**Task objective**
Your answer should hold exactly the lines below from the line with "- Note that" through the line with "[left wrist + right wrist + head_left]", both included, and no pictures at all.

**Data section**
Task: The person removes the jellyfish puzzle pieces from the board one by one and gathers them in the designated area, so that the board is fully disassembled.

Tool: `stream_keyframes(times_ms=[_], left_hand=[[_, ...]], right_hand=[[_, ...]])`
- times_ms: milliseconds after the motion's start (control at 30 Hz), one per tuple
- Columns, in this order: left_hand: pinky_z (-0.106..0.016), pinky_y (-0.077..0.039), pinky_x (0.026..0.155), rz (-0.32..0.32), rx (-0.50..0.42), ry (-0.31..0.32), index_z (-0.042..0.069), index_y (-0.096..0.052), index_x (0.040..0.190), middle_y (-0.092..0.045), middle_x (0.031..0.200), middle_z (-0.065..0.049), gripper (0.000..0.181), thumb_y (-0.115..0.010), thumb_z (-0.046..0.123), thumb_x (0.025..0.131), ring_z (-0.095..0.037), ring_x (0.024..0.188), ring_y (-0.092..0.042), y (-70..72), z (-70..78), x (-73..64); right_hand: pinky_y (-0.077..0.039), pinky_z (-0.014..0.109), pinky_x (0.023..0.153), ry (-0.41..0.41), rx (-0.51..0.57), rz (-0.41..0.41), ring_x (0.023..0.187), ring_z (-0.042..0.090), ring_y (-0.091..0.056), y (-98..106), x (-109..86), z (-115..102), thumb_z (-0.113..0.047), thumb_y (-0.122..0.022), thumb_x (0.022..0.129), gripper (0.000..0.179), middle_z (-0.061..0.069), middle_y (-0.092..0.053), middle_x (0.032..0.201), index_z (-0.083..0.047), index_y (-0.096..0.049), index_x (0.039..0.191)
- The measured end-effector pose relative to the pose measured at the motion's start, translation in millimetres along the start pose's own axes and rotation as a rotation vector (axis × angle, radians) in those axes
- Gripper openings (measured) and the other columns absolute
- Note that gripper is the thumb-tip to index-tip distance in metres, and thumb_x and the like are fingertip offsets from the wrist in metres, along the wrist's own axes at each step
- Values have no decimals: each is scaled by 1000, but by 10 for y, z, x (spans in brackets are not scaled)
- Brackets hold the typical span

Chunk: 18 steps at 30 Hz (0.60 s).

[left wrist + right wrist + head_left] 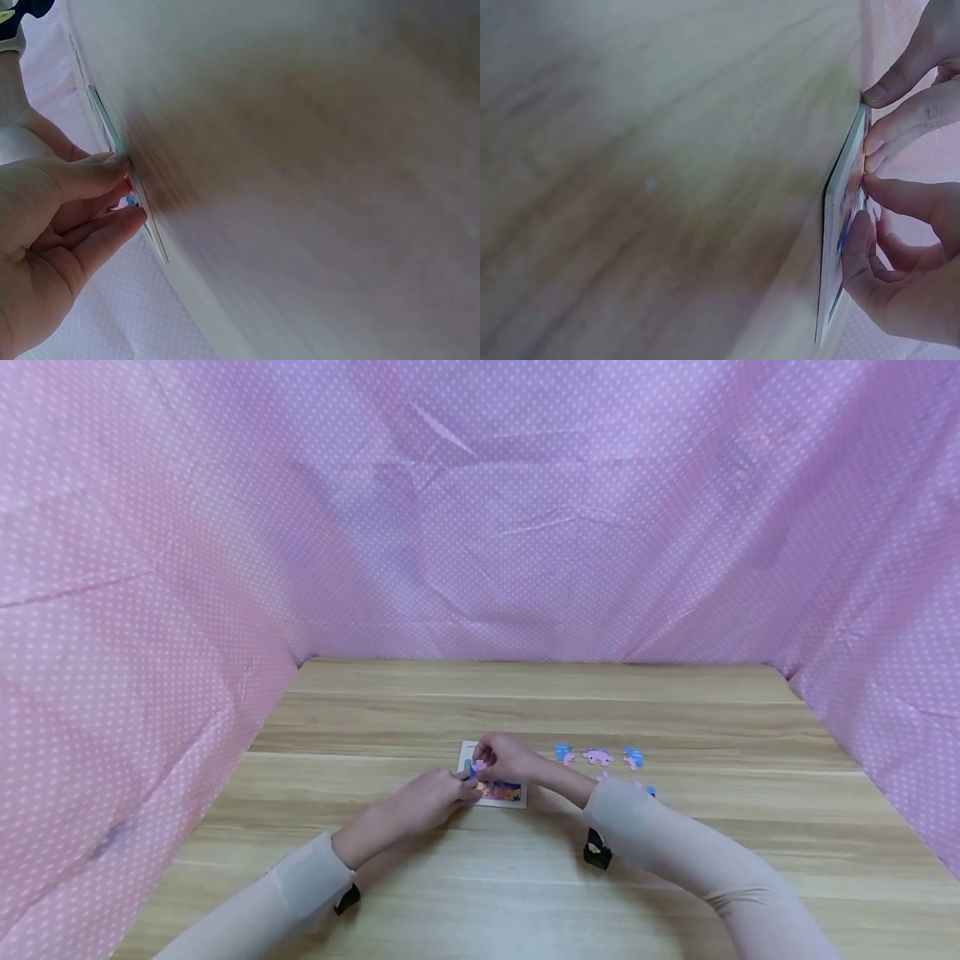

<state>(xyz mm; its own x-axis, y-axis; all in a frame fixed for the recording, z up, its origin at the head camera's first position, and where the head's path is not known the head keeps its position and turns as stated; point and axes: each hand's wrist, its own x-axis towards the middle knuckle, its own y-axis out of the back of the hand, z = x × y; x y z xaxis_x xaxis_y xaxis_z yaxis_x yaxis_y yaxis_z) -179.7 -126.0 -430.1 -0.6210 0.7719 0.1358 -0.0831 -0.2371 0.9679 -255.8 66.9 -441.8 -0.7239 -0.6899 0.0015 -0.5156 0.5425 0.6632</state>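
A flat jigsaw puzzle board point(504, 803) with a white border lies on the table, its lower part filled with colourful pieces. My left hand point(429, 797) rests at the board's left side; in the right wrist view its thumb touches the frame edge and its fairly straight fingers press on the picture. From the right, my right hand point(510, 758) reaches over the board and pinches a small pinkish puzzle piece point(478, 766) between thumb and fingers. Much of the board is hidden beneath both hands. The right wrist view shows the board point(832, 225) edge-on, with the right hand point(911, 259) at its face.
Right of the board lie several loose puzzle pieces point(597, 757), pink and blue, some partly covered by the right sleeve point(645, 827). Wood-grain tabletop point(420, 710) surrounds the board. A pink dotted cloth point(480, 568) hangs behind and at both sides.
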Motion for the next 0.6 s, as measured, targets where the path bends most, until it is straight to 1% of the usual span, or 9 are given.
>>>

**Task solution**
- Note that gripper is the thumb-tip to index-tip distance in metres, and thumb_x and the like are fingertip offsets from the wrist in metres, along the wrist's own axes at each step
- Values have no decimals: each is scaled by 1000, but by 10 for y, z, x (spans in brackets are not scaled)
- Brackets hold the typical span

Chunk: 18 steps at 30 Hz (0.60 s).

[left wrist + right wrist + head_left] 

The output above is complete as it stands.